このように、本発明の土間用床材を用いることにより、従来では大工及び床職人による施工されていた2つの工程を1つの工程で比較的短時間で完了することが可能となる。
【0094】
実施例3
図11に示す土間構造を形成する場合の施工例を示す。まず、土間用床材として、
図1に示すような構造の積層体を作製する。本実施例では、緩衝材層11の材料として市販の塩化ビニル系樹脂発泡材シート(大きさ91cm×135cm、厚み1.3mm)を用い、木質材層として市販のMDF(大きさ91cm×135cm、厚み4mm)を用い、樹脂含有層として市販の塩化ビニル系樹脂シート(大きさ91cm×135cm、厚み2.5mm)を用いる。これらを
図1に示すような順で積層し、各層間はウレタン樹脂系接着剤で接合する。
上記で作製された土間用床材10を
図11に示すように土間下地上に敷設する。このとき土間用床材10と土間下地20とは、ウレタン樹脂系接着剤を用いて接着し、また土間用床材10の端部に釘33を打つことにより土間用床材10を土間下地20に固定することもできる。

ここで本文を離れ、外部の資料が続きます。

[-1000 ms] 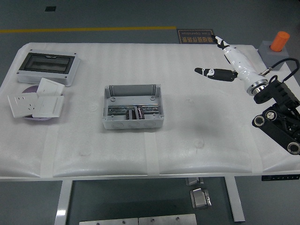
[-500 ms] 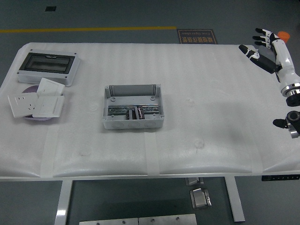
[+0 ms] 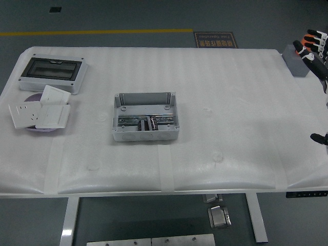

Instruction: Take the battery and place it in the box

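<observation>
Tabletop [image 3: 230,77]: white, covered in ribbed foam sheeting, near edge along the bottom of the head view.

Far left, back corner: grey enclosure [image 3: 51,73] with a dark transparent window in its lid, lying flat.

Left edge, just in front of the enclosure: purple dish [image 3: 32,98], largely covered by a stack of white wall-switch plates [image 3: 41,113]; the leftmost plate shows socket holes. The plates overlap one another and overhang the dish.

Centre-left: grey box [image 3: 146,119], open-topped, its lid standing upright along the far side. Inside, a metal rail runs left to right. A small dark item, the battery [image 3: 151,123], sits at mid-rail within the box, towards the near wall; detail too small to confirm more.

Under the tabletop, near edge: white legs and a grey metal fitting [image 3: 219,216] on the floor.

Far right, back corner: grey block [image 3: 296,60] at the tabletop's edge, an orange object partly hidden behind the fingers.

Right picture edge, upper: right hand [image 3: 312,47], white and black, fingers spread and released, grasping nothing, above the grey block and well apart from the box. A dark arm part shows lower on the same edge.
</observation>
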`<state>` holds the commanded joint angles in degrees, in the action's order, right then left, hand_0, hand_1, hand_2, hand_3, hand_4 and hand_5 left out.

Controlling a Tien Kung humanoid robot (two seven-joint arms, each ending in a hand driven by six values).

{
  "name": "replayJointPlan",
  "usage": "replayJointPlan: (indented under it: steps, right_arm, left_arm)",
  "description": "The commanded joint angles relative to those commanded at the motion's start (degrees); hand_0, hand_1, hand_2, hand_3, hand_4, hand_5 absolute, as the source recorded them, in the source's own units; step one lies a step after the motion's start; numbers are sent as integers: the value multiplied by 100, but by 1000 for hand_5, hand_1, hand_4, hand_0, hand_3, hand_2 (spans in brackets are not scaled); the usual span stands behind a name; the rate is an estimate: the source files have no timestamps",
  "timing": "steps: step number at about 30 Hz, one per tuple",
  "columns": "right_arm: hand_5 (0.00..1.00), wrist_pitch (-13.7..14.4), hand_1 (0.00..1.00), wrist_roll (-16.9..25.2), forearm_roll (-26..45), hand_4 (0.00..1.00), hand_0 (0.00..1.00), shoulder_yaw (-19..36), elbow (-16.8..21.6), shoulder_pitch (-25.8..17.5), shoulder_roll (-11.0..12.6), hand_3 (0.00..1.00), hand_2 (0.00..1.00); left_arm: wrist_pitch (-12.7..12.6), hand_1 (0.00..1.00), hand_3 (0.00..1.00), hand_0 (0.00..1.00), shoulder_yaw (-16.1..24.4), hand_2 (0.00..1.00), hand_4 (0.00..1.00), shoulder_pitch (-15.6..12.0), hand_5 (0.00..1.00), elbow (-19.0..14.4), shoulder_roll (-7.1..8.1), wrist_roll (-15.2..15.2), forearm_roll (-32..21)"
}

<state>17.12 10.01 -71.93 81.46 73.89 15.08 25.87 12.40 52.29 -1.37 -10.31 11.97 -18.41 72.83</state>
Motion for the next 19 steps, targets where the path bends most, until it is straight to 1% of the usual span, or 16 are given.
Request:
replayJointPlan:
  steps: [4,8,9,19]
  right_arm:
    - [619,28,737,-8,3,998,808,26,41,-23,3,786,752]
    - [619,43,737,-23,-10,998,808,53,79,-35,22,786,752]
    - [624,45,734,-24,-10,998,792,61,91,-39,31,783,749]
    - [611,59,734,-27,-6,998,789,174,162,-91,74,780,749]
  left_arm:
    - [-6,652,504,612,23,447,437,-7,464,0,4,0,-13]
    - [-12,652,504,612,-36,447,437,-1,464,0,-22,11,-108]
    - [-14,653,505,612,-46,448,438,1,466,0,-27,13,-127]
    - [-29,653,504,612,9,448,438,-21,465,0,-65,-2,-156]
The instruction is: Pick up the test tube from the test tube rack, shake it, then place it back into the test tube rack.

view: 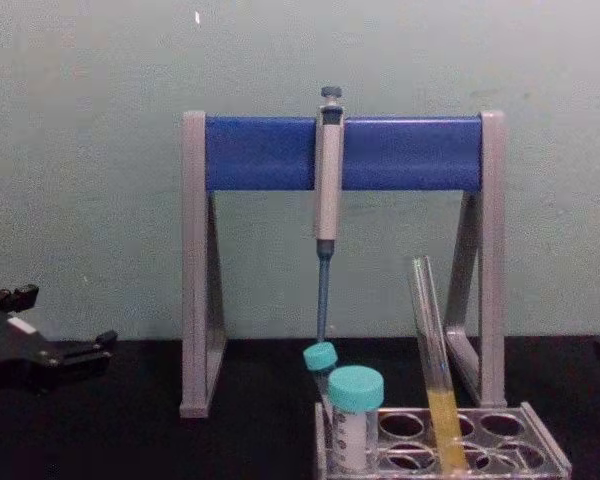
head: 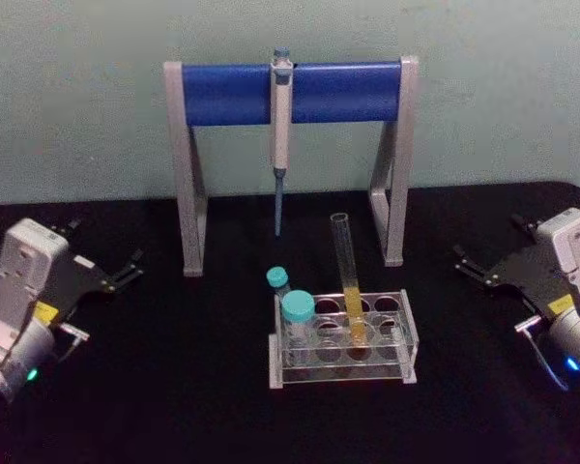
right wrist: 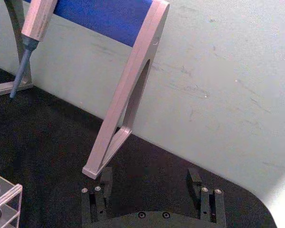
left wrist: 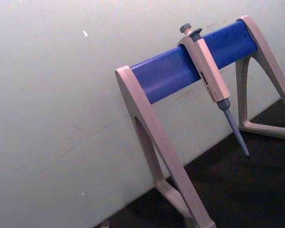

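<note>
Currently: test tube [head: 347,278] sits tilted in test tube rack [head: 407,340], both claws off it.
Rack base is cut off at chest view's bottom edge. Yellow liquid fills the tube's lower part. Two teal-capped tubes [head: 298,307] at rack's left end. Left claw [head: 129,270] and right claw [head: 471,263] both released, out at opposite desk [head: 174,387] sides, well apart from rack.

Chest view crops the test tube rack [view: 545,440] base and the test tube [view: 432,330] bottom end; right wrist view cuts off the pipette [right wrist: 31,28] top.
</note>
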Controlling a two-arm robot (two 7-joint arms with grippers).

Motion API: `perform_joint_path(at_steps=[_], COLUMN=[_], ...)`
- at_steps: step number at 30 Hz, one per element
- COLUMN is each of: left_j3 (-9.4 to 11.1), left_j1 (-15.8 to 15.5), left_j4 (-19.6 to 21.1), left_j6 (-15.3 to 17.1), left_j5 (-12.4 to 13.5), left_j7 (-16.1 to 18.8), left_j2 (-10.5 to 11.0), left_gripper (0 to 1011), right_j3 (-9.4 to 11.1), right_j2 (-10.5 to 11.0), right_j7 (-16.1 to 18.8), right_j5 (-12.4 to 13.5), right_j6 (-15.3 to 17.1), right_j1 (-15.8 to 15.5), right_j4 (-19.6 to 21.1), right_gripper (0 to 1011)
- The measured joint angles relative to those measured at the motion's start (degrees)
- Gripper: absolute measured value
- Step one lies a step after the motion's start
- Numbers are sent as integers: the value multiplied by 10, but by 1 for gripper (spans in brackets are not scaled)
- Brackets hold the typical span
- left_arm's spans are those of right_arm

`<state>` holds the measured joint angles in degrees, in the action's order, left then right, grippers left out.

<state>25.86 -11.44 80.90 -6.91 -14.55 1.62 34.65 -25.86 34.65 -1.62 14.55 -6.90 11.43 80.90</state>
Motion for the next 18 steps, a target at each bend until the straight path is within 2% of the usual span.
perform_joint_path(at_steps=[18], left_j3=[0], left_j1=[0], left_j4=[0], left_j6=[0], left_j5=[0], left_j7=[0], left_j2=[0], left_gripper=[1001], right_j3=[0], right_j2=[0], right_j7=[0], right_j5=[0], right_j6=[0], right_j1=[0], right_j4=[0], right_gripper=[1000])
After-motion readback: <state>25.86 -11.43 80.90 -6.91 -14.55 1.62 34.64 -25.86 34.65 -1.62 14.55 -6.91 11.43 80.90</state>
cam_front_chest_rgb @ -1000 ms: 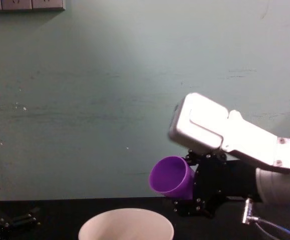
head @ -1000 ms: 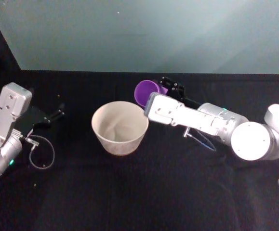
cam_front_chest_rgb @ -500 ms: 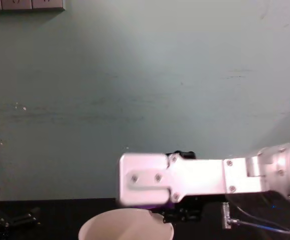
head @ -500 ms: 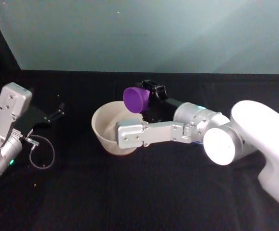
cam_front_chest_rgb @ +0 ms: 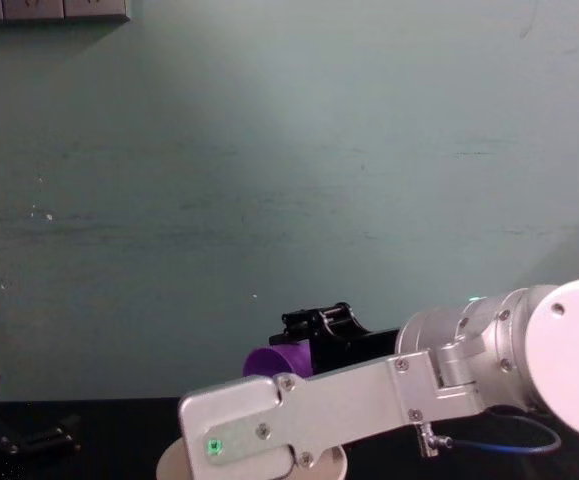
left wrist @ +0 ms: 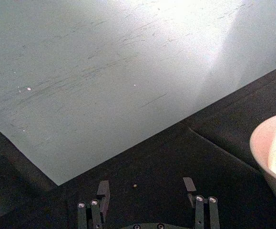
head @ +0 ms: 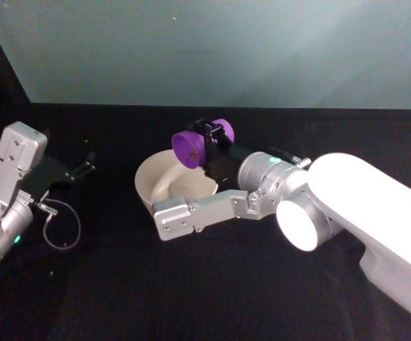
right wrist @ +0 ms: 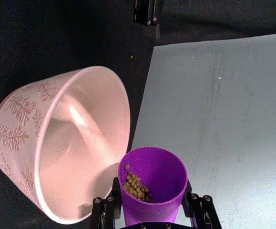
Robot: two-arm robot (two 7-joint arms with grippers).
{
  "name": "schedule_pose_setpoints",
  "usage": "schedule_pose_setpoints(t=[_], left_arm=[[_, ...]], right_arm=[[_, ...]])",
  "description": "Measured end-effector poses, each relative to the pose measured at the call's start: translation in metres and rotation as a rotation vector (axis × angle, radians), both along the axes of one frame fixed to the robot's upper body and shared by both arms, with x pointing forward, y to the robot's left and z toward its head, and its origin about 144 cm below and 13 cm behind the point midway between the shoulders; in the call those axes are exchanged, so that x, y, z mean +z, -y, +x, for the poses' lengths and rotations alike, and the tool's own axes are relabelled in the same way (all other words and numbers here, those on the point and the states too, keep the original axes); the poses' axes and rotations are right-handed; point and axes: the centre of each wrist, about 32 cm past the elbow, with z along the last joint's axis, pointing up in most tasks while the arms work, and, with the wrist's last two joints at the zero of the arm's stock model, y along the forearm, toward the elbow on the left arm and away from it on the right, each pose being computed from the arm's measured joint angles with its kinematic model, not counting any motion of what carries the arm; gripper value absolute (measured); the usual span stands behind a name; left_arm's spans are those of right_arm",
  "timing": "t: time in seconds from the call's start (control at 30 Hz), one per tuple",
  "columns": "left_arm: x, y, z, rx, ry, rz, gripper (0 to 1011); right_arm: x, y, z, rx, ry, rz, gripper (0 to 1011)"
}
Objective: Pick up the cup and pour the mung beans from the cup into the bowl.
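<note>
**Risk of dropping beans outside the rim**

Head view: finds the right gripper (head: 211,140) clamped on the cup (head: 189,148) and holding it tipped almost onto its side. Places the bowl (head: 148,186) around the middle of the tabletop (head: 191,298), with the cup over its far right rim, not over its centre. Leaves the left gripper (head: 74,172) parked near the tabletop's left edge, well apart.

Left wrist view: shows the left gripper (left wrist: 146,187) with fingers apart, gripping nothing. Also catches part of the bowl's wall (left wrist: 273,148).

Right wrist view: looks into the cup (right wrist: 152,181), pinched on both sides by black fingers (right wrist: 103,214). Finds the mung beans (right wrist: 135,187) heaped against the wall nearest the bowl (right wrist: 56,143), a few close to the lip. Sees none in the bowl so far.

Chest view: glimpses the cup (cam_front_chest_rgb: 272,360) low behind the right arm's grey link.

Judging from this:
- Could scatter beans onto the black tabletop if tipped further with the mouth this near the rim.
- Could knock the rim and shove the bowl if lowered or swung inward carelessly.
- Could let the smooth, tapering cup slide in the grip while rolling it.
- Could bounce beans out if dumped in one rush.
</note>
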Motion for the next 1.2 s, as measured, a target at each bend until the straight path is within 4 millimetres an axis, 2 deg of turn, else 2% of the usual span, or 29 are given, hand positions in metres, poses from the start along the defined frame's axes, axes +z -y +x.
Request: schedule_pose_setpoints(t=[1.2], left_arm=[[0.0, 0.0, 0.0, 0.0, 0.0, 0.0, 1000]], right_arm=[[-0.002, -0.011, -0.006, 0.026, 0.068, -0.104, 719]])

その後、土間用床材の樹脂含有層13の上面の両端部において、上記固定に釘33を使用する場合には、その釘頭が隠れるように壁21を設置する。
次いで、土間用床材10の両端面と壁21とのコーナー部に市販の水系ポリウレタン系シーリング剤により止水処理を実施することもできる。その後、止水処理部の目隠し等のために巾木23を壁21に取り付ける。取り付け位置は、土間用床材10の樹脂含有層13の表面から約1〜10mmの範囲内の高さに巾木23の下面が位置するように設定すれば良い。
このように、本発明によれば、従来では大工及び床職人による施工されていた2つの工程を1つの工程で比較的短時間で完了することが可能となる。